YOUR GOAL: Among the lines of the data, copy those that hold "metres".
-*-
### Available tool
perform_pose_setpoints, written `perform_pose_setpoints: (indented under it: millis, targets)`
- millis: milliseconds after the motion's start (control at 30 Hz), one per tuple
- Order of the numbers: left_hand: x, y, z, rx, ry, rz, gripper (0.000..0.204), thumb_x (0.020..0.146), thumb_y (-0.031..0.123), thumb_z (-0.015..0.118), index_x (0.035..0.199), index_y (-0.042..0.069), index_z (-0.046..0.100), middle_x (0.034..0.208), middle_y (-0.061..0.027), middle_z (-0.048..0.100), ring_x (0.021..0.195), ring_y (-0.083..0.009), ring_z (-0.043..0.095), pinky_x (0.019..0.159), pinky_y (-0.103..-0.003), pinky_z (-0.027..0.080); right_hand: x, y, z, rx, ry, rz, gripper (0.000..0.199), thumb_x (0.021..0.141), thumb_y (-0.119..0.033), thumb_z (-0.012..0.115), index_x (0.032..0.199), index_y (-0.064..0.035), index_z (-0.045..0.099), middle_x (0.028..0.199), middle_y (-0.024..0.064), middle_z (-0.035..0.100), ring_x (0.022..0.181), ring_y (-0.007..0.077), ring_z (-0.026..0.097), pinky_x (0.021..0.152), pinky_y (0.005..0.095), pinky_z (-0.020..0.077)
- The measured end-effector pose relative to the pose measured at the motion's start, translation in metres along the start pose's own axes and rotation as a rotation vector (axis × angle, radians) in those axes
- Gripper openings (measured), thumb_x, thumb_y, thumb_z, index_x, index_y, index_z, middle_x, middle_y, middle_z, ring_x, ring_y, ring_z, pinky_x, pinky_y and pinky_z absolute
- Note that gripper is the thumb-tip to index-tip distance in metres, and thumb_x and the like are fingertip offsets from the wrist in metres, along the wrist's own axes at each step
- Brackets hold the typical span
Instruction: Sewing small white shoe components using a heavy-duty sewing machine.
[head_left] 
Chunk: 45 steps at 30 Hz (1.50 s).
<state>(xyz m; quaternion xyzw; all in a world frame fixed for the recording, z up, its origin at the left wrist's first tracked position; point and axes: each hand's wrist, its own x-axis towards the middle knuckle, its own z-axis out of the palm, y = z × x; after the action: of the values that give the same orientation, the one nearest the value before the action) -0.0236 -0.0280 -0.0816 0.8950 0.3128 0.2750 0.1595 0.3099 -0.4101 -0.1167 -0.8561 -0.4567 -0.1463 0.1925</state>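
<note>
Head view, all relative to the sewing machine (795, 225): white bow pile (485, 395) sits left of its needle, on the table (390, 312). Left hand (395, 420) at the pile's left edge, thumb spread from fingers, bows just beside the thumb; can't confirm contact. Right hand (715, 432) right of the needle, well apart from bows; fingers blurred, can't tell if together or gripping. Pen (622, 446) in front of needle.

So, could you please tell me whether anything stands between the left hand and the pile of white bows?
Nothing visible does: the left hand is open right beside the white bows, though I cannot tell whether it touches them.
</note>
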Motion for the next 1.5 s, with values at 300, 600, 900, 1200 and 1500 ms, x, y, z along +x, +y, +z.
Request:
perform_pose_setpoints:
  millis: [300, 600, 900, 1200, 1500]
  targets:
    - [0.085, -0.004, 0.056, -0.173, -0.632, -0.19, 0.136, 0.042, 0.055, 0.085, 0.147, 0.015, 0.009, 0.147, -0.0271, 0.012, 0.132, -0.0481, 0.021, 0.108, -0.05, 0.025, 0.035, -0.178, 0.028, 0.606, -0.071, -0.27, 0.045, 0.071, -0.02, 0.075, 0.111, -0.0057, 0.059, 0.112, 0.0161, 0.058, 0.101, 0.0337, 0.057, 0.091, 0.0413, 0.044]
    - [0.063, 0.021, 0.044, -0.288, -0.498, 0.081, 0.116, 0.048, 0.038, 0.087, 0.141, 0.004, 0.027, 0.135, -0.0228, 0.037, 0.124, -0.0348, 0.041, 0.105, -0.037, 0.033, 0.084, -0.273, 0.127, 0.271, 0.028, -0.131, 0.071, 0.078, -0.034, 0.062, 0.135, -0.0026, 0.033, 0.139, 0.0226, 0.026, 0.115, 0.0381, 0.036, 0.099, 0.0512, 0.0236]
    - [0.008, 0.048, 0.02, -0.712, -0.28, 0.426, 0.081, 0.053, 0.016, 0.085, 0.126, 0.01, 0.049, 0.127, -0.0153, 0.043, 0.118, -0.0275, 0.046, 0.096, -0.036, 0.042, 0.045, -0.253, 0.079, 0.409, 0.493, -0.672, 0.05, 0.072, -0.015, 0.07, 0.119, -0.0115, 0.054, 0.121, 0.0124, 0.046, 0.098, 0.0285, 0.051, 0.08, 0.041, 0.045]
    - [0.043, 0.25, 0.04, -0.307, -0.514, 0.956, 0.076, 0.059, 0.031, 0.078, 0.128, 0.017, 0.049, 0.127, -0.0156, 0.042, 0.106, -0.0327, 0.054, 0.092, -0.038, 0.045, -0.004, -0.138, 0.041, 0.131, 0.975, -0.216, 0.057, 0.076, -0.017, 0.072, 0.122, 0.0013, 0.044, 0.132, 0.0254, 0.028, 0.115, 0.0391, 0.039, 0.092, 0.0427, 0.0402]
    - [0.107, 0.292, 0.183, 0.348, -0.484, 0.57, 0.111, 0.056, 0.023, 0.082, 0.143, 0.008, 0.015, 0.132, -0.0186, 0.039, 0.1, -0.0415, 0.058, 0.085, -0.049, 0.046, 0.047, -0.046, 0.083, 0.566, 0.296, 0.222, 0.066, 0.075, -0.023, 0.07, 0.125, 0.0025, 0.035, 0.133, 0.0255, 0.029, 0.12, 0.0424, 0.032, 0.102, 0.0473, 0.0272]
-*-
ANSWER AREA:
- The measured end-effector pose relative to the pose measured at the motion's start, translation in metres along the start pose's own axes and rotation as a rotation vector (axis × angle, radians) in those axes
- Note that gripper is the thumb-tip to index-tip distance in metres, and thumb_x and the like are fingertip offsets from the wrist in metres, along the wrist's own axes at each step

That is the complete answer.